GALVESTON, Texas — A federal district court in Texas on March 30 dismissed claims that Fidelity was a 401(k) plan fiduciary and engaged in a prohibited transaction when it shared participant information with its affiliates to market its products to plan participants, concluding that participant data are not “plan assets” under ERISA.
SAN FRANCISCO — Reversing an appellate court’s judgment, the California Supreme Court on April 1 found that a section of California’s Invasion of Privacy Act (CIPA) that prohibits the nonconsensual recording of cellular or cordless phone calls applies to nonparties as well as to the parties to a call.
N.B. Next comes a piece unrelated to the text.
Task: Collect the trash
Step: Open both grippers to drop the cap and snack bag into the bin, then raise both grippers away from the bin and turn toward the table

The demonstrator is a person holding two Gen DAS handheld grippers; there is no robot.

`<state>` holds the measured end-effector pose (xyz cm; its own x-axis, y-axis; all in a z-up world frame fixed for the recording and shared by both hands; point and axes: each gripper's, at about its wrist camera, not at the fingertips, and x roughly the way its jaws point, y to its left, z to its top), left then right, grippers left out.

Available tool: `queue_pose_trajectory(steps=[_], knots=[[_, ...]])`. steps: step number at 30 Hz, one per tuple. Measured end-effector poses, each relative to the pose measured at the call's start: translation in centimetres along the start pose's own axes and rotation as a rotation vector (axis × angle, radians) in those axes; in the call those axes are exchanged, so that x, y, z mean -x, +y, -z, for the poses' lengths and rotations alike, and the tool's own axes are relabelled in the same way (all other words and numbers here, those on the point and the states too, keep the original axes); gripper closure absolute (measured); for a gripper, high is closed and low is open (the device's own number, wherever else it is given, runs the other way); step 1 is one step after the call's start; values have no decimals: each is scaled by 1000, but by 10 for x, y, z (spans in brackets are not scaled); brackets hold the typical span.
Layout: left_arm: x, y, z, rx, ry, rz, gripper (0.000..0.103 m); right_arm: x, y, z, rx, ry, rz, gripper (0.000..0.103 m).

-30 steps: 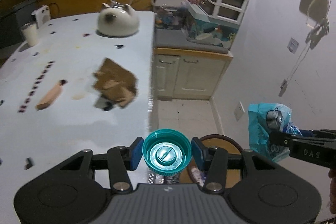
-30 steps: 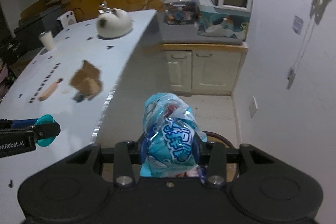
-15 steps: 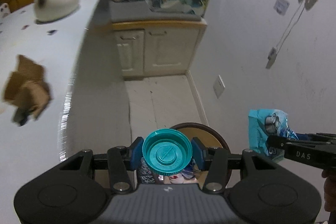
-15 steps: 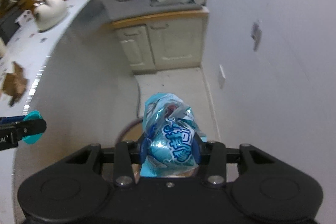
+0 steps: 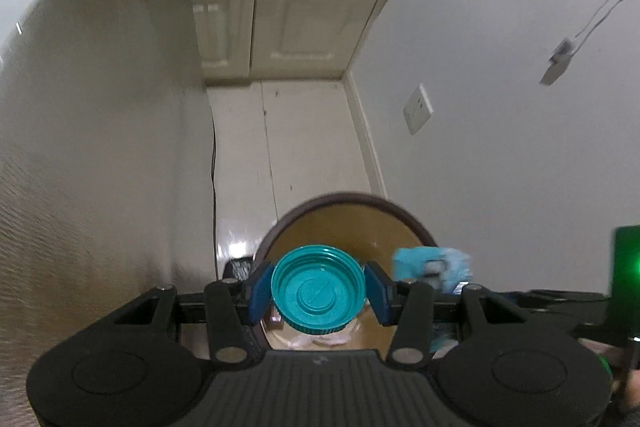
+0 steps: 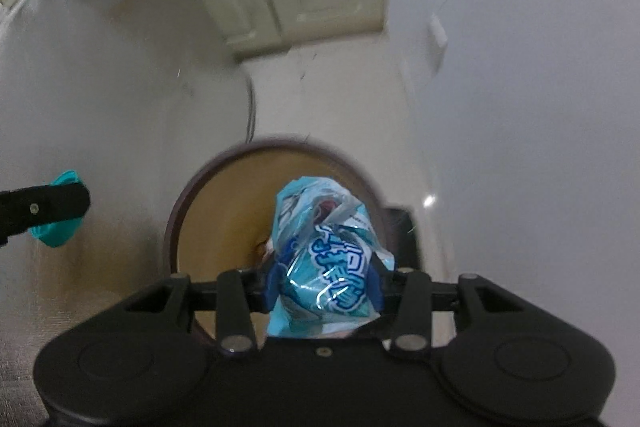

BOSTON — Overturning two lower courts’ rulings, the Massachusetts Supreme Judicial Court on March 24 found that some of the data sought by the state’s attorney general (AG) in an investigation of Facebook Inc.’s data security practices is protected by the attorney-client privilege or the work product doctrine, remanding the case for a determination of which documents qualify for either privilege.
OAKLAND, Calif. — A user of The Weather Channel smartphone app sufficiently alleged his privacy and unjust enrichment class claims over geolocation data collection carried out by TWC Product and Technology LLC, a California federal judge ruled March 17, finding, however, that a claim under California’s unfair competition law (UCL) merited dismissal for lack of standing.